*Problem requirements*: Copy out the lines of the records below, and only those lines, from the one with "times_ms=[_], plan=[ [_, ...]" through the one with "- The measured", exactly as they appear.

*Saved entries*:
= Beginning of Section =

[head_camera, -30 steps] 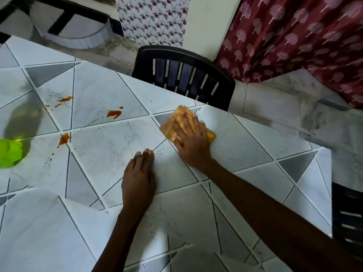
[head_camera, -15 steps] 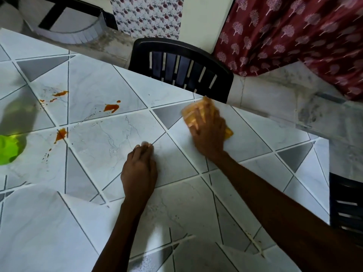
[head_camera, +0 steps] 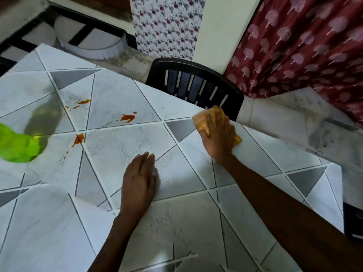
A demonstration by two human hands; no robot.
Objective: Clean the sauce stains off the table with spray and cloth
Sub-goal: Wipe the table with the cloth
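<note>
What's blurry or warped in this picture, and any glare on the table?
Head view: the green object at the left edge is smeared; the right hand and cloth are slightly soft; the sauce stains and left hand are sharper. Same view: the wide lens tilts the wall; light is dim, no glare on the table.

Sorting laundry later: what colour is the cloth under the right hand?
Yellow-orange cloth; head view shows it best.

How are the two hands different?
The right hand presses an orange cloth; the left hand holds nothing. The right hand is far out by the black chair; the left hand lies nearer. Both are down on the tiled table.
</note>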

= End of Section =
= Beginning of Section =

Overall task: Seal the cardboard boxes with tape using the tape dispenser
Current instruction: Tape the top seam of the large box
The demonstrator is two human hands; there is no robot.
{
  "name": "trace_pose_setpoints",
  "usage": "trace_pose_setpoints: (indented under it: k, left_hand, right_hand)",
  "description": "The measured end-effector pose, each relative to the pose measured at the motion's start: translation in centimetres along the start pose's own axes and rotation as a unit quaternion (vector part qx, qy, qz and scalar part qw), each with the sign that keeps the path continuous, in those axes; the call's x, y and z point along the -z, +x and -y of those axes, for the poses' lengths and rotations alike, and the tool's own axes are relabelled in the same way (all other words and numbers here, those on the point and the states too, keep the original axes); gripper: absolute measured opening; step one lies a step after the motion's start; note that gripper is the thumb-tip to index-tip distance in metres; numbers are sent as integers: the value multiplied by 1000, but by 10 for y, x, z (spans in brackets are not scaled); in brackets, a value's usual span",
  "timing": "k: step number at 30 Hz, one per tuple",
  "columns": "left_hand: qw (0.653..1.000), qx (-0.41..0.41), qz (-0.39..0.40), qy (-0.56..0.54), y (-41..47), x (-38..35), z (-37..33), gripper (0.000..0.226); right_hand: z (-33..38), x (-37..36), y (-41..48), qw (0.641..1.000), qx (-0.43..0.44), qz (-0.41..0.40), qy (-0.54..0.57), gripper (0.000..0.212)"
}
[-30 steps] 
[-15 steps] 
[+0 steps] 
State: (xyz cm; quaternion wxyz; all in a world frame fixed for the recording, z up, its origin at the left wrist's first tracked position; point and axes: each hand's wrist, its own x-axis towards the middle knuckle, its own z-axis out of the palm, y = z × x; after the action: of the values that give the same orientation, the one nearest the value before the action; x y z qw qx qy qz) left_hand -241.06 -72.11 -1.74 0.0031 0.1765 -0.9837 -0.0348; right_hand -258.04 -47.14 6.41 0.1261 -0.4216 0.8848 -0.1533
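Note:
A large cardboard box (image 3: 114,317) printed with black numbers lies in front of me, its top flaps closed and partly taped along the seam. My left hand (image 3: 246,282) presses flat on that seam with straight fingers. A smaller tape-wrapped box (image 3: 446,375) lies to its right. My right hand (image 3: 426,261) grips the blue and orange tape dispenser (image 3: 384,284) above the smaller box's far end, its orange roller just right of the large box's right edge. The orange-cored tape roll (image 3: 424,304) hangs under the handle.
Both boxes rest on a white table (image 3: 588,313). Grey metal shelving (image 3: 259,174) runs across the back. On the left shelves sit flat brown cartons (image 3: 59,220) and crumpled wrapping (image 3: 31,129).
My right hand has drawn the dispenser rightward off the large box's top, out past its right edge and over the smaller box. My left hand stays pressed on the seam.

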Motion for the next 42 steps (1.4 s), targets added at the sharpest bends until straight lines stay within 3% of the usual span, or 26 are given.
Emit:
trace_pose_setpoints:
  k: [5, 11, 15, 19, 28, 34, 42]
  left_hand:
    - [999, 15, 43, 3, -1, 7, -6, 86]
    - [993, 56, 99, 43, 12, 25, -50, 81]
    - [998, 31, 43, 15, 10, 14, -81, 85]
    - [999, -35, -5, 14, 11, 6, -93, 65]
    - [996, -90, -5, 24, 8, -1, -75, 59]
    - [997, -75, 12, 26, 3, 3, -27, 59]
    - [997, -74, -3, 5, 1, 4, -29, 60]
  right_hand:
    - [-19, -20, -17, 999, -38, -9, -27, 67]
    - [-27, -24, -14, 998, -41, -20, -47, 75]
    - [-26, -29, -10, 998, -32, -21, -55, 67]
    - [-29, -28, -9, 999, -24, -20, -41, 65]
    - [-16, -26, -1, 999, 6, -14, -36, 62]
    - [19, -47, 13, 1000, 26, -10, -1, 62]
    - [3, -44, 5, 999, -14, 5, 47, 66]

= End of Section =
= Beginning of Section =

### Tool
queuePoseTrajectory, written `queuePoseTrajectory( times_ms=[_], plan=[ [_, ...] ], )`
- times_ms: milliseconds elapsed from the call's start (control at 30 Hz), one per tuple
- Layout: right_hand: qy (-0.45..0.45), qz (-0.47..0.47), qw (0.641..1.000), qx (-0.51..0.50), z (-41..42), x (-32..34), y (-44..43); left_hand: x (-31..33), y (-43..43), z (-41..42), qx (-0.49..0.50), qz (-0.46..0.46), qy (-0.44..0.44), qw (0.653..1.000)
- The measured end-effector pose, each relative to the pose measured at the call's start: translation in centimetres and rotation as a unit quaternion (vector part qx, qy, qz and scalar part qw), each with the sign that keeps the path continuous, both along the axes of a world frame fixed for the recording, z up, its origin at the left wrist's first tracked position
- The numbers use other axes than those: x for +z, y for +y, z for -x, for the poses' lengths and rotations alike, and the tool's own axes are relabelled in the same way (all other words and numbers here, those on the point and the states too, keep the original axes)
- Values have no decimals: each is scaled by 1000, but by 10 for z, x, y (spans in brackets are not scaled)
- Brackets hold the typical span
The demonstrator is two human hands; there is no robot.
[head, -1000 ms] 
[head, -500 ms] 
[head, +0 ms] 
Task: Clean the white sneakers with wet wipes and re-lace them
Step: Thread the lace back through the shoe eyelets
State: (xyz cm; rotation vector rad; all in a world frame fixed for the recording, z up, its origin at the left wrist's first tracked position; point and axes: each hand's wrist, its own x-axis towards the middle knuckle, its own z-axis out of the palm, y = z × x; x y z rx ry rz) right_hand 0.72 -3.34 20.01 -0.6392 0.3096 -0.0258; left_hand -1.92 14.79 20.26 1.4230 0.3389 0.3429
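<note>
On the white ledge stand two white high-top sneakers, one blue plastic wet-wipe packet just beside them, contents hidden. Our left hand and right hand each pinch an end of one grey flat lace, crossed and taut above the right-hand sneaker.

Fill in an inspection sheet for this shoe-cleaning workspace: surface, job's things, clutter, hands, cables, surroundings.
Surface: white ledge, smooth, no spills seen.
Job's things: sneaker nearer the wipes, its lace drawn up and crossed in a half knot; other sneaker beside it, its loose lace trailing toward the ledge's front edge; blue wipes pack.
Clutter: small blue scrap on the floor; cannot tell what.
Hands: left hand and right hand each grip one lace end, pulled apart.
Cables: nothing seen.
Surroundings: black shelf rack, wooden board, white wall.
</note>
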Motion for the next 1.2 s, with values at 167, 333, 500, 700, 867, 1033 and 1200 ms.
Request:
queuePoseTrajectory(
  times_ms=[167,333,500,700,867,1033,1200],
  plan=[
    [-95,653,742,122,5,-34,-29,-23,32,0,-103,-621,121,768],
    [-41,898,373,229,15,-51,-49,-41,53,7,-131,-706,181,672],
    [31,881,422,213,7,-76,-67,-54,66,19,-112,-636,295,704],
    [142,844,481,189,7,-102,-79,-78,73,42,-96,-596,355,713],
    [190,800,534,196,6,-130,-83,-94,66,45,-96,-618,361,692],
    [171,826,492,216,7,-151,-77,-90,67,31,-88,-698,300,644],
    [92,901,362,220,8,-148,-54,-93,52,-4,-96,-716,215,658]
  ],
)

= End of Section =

*Result*:
queuePoseTrajectory, written `queuePoseTrajectory( times_ms=[_], plan=[ [_, ...] ], )`
- times_ms: milliseconds elapsed from the call's start (control at 30 Hz), one per tuple
- Layout: right_hand: qy (-0.45..0.45), qz (-0.47..0.47), qw (0.641..1.000), qx (-0.51..0.50), z (-41..42), x (-32..34), y (-44..43); left_hand: x (-31..33), y (-43..43), z (-41..42), qx (-0.49..0.50), qz (-0.46..0.46), qy (-0.44..0.44), qw (0.653..1.000)
- The measured end-effector pose, each relative to the pose measured at the call's start: translation in centimetres and rotation as a unit quaternion (vector part qx, qy, qz and scalar part qw), each with the sign that keeps the path continuous, both along the axes of a world frame fixed for the recording, z up, its origin at the left wrist's first tracked position

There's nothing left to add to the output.